§ **EXERCISE DIRECTIONS**: Please start at the first line of the records beneath and quote each line exactly, ending with the line containing "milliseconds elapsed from".

Collection entries:
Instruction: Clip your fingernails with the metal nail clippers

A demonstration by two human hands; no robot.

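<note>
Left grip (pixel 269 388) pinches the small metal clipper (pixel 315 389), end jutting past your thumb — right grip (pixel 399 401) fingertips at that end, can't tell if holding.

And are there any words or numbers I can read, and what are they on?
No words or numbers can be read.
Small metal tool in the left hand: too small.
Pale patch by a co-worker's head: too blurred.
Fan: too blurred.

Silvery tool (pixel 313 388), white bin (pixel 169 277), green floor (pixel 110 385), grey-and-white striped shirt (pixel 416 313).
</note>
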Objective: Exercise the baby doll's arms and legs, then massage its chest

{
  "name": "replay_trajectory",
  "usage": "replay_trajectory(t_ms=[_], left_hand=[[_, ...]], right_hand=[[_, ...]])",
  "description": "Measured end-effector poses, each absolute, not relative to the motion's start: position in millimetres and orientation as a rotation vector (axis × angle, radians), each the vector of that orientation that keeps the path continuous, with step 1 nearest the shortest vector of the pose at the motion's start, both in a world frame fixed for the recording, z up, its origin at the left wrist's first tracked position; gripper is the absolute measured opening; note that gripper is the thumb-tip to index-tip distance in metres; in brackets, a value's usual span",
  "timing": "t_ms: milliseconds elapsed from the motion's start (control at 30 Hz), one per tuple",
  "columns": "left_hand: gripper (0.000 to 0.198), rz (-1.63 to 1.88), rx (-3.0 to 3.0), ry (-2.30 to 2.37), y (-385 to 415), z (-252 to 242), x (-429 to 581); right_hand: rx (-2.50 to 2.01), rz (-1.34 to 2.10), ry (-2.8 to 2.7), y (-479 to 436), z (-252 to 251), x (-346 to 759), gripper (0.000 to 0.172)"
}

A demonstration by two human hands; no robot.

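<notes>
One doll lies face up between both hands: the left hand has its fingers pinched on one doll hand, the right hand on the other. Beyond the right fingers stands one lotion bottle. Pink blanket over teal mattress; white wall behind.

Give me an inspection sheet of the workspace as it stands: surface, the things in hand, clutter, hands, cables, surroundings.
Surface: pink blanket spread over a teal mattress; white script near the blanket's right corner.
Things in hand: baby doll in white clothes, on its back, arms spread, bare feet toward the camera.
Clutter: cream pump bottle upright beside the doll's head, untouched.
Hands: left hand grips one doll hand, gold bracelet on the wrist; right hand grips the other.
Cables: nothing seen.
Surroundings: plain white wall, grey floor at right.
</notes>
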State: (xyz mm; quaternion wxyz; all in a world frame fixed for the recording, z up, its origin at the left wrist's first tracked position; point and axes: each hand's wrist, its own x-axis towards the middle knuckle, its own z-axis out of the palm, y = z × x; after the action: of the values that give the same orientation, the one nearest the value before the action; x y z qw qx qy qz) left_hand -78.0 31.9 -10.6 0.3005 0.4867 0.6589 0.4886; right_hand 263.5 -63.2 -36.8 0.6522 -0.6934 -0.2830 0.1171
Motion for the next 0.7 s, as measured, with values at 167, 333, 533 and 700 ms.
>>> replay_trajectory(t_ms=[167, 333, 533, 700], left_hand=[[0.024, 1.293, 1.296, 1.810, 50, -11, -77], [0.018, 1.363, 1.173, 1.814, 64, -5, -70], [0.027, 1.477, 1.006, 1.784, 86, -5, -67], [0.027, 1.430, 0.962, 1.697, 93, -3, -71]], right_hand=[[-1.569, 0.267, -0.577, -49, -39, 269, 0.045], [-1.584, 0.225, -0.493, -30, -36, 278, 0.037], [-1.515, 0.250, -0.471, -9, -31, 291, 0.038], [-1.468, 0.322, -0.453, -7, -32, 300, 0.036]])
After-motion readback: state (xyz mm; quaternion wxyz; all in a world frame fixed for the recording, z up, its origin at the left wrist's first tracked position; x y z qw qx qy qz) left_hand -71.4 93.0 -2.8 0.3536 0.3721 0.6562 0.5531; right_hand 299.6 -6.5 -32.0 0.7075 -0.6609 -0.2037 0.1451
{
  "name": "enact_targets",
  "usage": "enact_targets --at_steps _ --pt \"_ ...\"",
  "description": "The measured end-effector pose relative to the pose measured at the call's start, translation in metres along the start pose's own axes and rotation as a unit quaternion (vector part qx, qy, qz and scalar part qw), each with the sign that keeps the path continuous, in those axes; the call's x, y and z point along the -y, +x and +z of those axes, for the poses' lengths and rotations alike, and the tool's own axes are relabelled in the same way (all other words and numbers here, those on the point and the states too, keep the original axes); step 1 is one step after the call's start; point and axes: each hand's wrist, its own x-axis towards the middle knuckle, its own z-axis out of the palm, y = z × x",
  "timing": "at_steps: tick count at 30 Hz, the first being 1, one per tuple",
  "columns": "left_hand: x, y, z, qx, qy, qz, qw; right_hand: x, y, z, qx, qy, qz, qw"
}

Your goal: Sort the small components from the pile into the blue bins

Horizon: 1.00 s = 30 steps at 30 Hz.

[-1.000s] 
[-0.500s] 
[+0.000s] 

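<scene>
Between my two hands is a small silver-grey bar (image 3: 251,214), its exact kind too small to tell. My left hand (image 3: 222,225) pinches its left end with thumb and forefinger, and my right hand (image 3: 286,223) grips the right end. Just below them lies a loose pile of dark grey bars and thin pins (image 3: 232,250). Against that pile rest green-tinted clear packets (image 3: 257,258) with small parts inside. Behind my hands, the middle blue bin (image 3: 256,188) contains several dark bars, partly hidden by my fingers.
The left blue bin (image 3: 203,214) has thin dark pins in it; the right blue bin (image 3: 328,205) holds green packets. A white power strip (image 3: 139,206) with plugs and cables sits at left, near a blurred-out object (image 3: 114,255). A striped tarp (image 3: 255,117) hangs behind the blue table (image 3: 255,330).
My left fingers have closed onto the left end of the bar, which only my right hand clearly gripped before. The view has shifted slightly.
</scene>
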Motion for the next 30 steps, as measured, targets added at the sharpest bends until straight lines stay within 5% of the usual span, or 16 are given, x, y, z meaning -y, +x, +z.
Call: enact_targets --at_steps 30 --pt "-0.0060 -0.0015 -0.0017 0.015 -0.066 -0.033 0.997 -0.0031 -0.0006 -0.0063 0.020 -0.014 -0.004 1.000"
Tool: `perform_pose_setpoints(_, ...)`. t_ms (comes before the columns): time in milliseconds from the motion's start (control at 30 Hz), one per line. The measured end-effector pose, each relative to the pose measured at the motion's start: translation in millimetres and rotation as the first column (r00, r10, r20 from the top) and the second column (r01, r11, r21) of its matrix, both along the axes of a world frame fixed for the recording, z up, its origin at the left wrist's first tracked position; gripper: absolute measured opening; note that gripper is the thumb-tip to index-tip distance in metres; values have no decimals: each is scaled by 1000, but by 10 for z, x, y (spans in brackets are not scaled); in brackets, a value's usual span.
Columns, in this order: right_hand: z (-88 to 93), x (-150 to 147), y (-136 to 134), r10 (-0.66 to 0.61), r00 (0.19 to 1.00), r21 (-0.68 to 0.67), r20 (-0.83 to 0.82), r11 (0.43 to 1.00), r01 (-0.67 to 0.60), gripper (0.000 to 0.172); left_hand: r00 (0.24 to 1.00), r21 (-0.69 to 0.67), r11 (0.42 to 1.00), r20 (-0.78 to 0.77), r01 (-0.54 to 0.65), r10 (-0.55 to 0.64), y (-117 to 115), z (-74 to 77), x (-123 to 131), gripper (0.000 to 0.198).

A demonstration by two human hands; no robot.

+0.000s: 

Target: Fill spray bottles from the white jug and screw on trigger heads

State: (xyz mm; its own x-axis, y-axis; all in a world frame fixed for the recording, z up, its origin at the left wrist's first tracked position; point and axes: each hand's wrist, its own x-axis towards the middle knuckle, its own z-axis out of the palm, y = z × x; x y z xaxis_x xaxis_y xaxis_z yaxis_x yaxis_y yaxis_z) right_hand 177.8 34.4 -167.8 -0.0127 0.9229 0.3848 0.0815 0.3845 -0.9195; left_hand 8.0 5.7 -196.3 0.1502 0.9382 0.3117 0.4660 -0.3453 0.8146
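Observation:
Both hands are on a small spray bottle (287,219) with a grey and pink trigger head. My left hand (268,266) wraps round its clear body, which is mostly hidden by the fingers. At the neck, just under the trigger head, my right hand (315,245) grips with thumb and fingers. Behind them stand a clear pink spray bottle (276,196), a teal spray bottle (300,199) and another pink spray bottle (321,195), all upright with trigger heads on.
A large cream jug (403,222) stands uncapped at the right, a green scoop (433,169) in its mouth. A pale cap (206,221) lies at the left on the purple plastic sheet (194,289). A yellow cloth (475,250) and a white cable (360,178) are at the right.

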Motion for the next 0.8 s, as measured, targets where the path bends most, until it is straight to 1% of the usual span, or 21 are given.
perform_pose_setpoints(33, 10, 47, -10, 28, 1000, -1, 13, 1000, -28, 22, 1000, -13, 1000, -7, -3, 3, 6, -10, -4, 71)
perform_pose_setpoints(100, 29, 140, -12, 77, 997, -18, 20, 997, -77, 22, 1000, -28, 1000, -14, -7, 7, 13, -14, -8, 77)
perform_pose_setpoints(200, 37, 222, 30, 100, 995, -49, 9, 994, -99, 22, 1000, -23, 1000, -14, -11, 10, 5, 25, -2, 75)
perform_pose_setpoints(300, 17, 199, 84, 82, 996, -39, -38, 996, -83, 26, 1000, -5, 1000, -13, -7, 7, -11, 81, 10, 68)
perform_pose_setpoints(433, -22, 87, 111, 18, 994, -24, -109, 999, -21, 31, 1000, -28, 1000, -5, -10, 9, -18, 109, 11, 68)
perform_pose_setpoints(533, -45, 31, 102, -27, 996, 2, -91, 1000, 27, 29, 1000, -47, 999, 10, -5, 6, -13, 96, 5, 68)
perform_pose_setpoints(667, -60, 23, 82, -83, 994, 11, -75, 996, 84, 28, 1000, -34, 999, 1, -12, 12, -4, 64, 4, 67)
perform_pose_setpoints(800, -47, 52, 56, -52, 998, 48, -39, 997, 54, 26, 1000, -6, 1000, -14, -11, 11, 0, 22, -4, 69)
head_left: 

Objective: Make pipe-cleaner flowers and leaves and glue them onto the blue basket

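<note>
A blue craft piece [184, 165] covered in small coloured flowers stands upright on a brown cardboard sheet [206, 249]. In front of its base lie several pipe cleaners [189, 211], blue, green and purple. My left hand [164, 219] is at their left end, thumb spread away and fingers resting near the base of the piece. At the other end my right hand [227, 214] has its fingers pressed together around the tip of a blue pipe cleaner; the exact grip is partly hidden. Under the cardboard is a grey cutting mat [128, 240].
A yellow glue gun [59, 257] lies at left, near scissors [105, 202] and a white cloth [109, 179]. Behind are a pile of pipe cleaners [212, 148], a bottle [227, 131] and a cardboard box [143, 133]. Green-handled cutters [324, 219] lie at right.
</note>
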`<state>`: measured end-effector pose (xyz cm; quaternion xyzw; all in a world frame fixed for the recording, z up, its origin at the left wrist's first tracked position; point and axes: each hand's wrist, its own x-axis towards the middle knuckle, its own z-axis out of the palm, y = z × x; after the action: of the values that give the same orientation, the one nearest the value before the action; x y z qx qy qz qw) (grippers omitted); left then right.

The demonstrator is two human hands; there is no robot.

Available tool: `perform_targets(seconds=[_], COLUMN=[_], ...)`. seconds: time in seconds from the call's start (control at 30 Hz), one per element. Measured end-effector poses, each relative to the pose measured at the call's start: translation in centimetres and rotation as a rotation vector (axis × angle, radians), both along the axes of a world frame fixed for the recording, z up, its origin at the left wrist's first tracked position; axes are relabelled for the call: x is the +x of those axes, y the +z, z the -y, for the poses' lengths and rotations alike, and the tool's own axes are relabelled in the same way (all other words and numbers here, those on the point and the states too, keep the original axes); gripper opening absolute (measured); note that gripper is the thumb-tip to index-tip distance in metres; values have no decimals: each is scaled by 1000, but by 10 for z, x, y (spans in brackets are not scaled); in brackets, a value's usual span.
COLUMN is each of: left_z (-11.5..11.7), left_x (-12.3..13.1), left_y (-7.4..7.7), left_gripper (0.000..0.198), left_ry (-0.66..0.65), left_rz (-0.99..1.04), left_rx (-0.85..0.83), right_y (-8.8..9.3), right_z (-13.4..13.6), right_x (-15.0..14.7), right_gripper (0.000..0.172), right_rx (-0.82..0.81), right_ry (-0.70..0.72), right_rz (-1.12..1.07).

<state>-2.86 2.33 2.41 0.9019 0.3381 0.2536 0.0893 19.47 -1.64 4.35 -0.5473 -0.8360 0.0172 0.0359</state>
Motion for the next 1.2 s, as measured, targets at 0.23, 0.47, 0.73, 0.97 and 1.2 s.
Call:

§ **TASK OUTPUT**:
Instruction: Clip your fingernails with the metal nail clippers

A demonstration by two human hands; no robot.

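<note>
Left grip (pixel 269 388) pinches the small metal clipper (pixel 315 389), end jutting past your thumb — right grip (pixel 399 401) fingertips at that end, can't tell if holding.

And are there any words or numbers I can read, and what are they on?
No words or numbers can be read.
Small metal tool in the left hand: too small.
Pale patch by a co-worker's head: too blurred.
Fan: too blurred.

Silvery tool (pixel 313 388), white bin (pixel 169 277), green floor (pixel 110 385), grey-and-white striped shirt (pixel 416 313).
</note>
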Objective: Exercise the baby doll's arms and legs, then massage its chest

{
  "name": "replay_trajectory",
  "usage": "replay_trajectory(t_ms=[_], left_hand=[[_, ...]], right_hand=[[_, ...]])",
  "description": "Measured end-effector poses, each absolute, not relative to the motion's start: position in millimetres and orientation as a rotation vector (axis × angle, radians), each the vector of that orientation that keeps the path continuous, with step 1 nearest the shortest vector of the pose at the motion's start, both in a world frame fixed for the recording, z up, its origin at the left wrist's first tracked position; gripper is the absolute measured opening; note that gripper is the thumb-tip to index-tip distance in metres; in brackets, a value's usual span",
  "timing": "t_ms: milliseconds elapsed from the motion's start (control at 30 Hz), one per tuple",

Further output is not needed for this exercise.